Download all PDF files of a URL

Si14 · March 27, 2013

Hi all,

I need a code that downloads all PDF files of a URL (e.g. www.myurl.com)?

I want to run this code on my localhost (WAMP).

Thank You for you time.

exeTrix · March 27, 2013

There's a couple of way to approach this. If you're looking at multiple PDF files and it always will be, you can concatenate the documents together into one document. Otherwise, you can produce a zip file for the user to download, I'd say this is the most common solution utilised in the real world.

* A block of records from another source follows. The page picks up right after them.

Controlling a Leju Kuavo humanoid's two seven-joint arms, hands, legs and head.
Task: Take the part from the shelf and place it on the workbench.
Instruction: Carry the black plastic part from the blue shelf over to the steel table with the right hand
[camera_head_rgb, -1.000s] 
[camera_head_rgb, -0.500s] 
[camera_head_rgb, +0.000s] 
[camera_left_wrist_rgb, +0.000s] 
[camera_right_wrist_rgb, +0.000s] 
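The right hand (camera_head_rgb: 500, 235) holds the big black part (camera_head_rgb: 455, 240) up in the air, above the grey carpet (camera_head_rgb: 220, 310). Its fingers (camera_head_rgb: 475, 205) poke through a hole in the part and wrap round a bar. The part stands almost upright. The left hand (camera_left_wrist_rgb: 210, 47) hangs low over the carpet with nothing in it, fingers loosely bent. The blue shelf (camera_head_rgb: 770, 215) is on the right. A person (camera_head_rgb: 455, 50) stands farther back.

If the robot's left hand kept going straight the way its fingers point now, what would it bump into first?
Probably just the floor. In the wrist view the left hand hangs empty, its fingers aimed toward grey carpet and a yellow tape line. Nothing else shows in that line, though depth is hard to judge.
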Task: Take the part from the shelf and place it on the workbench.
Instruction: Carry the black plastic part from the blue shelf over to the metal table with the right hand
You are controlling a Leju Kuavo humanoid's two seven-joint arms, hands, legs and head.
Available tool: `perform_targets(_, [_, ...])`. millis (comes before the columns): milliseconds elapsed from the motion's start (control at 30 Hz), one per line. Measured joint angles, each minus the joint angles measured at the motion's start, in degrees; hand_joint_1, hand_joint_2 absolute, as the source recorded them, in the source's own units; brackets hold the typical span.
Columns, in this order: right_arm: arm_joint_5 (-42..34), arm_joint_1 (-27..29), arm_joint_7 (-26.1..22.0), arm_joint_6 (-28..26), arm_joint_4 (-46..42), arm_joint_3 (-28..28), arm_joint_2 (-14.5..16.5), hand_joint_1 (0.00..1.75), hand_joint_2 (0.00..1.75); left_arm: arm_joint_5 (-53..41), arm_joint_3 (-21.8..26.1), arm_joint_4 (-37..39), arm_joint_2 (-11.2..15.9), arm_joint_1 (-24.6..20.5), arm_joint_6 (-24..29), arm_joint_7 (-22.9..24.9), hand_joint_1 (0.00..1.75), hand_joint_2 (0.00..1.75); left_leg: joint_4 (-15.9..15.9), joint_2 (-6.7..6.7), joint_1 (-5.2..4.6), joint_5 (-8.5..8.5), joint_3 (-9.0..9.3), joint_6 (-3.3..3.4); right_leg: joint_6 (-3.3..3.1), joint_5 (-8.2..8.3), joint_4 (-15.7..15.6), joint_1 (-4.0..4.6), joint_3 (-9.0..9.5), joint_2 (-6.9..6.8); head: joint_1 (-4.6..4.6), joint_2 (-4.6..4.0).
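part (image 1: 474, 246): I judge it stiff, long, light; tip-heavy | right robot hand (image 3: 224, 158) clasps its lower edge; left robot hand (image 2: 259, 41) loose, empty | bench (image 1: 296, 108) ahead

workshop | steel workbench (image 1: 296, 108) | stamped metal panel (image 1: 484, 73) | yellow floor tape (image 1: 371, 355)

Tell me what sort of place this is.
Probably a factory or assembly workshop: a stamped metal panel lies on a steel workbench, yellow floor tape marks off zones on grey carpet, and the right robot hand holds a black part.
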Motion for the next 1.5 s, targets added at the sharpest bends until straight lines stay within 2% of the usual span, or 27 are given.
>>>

Unfortunately, due to HTTP being stateless and following the request response flow it's not possible to responde to a HTTP request with multiple responses. Therefore, you'll notice that the above solutions will produce only one file for download.

Further reading for the zip file can be found on the ZipArchive docs here: http://www.php.net/manual/en/class.ziparchive.php

Any problems then let me know and I'll be happy to provide you further assistance.

Si14 · March 27, 2013

Thank You for you reply exeTrix.

I think I did not clearly expressed the question.

I want to download all the PDF files of a website. Similar to what download managers do. You may ask why I am not using a download manager, and the reponse would be because I want to customize the code later.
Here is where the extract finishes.